Treatment of bMECs with 50 μg/mL LPS increased inflammatory responses and oxidative stress in bMECs after 12 h (Figure 2). Compared to the control group, there was a significant increase in intracellular ROS in the LPS group within the screening concentration and incubation time (p < 0.01), which approached the ROS concentration in the DCFH-DA-positive group (Figures 2I, J). Furthermore, this challenge also increased activation of the NF-κB pathway (Figures 2A, B) and NLRP3 inflammasome pathway (Figures 2E, F) compared to the control. As the intracellular NLRP3 concentration is vital for assembly and activation of the NLRP3 inflammasome, we quantified inflammatory cytokines (IL-1β) and NLRP3 inflammasome components (NLRP3 and caspase 1); and levels of all proteins were upregulated in bMECs stimulated by LPS + ATP (p < 0.01) (Figures 2E, F), but downregulated in the LPS + ATP + MCC950 (NLRP3 inhibitor) group (p < 0.01) (Figures 2E, F). Regarding the NF-κB signaling pathway, TLR4, p65 and its phosphorylation (p-p65) and IκB and its phosphorylation (p-IκB) were all upregulated (p < 0.01) (Figures 2A, B, G and H). In addition, based on the Keap1/Nrf2 oxidative stress axis, both Keap1 and Nrf2 were upregulated and several downstream proteins, including HO-1 and SOD1, were also upregulated in bMECs (p < 0.01) (Figures 2C, D).
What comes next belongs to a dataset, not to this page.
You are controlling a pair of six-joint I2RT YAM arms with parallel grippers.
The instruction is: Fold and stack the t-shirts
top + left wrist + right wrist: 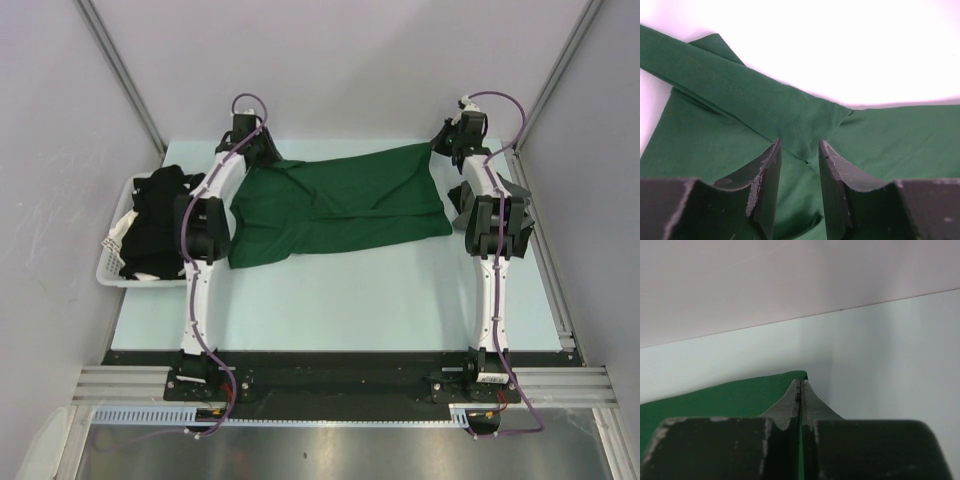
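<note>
Right pincer (801, 382) clamped tight on a corner of the green shirt (340, 205), table (890, 350) edge and wall (790, 280) just beyond. Left pincer (800, 145) half-open astride a shirt fold; basket (115, 255) with black shirts (155, 215) near its left.

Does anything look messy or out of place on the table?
The green t-shirt lies askew and rumpled: a band of cloth is folded diagonally across it by the left gripper, and the right gripper pinches its far corner.
</note>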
Effects of inflammation and oxidative stress of LPS on immortalized bMECs. A, B NF-κB signaling pathway activation of bMECs induced by LPS. C, D Keap1/Nrf2 signaling pathway activation of bMECs induced by LPS. E, F NLRP3 inflammation pathway activation of bMECs induced by LPS and ATP (10 mmol/L) for 1 h and/or MCC950 (10 μmol/L) for 12 h. G, H Protein expression of TLR4 of bMECs induced by LPS. I, J Intracellular ROS production of bMECs induced by LPS. **p < 0.01, differences compared to control group. #p < 0.05 and ##p < 0.01 differences compared to LPS or LPS + ATP-induced samples.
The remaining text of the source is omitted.